Melita,
It made my whole day to see your math in the last note! I was able to use it to arrive at my earlier calc, done with diff math, of
9.8m. It re assures, and makes sense, to me to get a realistic result, like 9.8 meters of error, for the tiff I geo referenced, instead of the really small number I misinterpreted. Thanks so much, Melita, from me and the other 3 gis analysts on our team, for helping us understand this process better. We have hundreds of historical tiffs to geo reference in the next year.
For the other folks following this discussion: let me try to sum up the process of interpreting the RMS error reported in the link table, using Melita's math :
determine that the figures under the X & Y map columns are lat and long coords The RMS error is then in decimal degrees.

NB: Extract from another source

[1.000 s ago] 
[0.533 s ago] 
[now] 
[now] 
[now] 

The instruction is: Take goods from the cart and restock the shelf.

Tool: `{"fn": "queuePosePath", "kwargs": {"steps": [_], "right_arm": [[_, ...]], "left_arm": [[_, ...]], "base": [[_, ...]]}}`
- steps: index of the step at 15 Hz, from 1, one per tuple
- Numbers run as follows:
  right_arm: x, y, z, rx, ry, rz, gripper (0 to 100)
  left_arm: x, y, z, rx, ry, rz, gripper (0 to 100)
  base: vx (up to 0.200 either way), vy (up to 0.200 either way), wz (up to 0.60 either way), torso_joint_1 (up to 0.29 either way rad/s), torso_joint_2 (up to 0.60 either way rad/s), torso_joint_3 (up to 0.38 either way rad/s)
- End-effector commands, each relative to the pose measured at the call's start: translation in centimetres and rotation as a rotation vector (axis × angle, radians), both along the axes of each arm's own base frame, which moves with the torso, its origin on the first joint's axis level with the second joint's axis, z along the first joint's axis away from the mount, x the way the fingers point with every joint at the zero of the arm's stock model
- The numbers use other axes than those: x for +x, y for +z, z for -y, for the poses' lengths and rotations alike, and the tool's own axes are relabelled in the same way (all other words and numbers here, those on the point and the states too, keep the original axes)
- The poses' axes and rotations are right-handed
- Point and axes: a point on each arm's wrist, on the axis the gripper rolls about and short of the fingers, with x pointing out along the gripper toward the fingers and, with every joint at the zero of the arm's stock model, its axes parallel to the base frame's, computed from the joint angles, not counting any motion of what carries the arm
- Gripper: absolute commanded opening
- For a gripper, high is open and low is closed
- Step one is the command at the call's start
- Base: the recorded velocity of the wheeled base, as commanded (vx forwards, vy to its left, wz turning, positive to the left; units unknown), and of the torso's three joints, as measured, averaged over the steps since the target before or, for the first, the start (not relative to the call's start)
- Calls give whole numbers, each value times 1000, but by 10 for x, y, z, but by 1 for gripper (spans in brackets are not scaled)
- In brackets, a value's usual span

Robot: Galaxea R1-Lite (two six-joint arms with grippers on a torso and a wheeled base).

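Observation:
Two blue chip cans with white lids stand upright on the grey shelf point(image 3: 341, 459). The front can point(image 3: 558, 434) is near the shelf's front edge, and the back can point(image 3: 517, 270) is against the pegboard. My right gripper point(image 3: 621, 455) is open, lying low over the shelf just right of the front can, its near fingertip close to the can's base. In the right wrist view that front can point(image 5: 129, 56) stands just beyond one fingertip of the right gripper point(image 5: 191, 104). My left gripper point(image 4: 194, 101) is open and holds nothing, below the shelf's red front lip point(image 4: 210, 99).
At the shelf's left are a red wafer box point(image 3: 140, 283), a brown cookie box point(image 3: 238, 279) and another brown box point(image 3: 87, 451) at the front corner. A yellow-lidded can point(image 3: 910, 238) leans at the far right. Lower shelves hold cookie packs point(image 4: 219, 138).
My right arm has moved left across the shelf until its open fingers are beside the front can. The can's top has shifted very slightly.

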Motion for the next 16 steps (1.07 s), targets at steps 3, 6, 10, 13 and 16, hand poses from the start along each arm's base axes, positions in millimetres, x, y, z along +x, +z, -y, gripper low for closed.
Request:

Our RMS error * 3600 seconds = converts the decimal degrees figure to seconds. The RMS seconds * 30.922 = the error, in meters Of course, this is the error at the equator and should be converted to your lat, if you need the extra accuracy. I'll post a follow up thread, showing my RMS error corrected for my lat, after I figure out how to convert it.
I think the definition of the RMS error: the error between the coords of the link points set on the tiff and the coords of the link points set at the same position on the NAIP imagery. I hope someone will feel free to correct my definition, if I'm in error.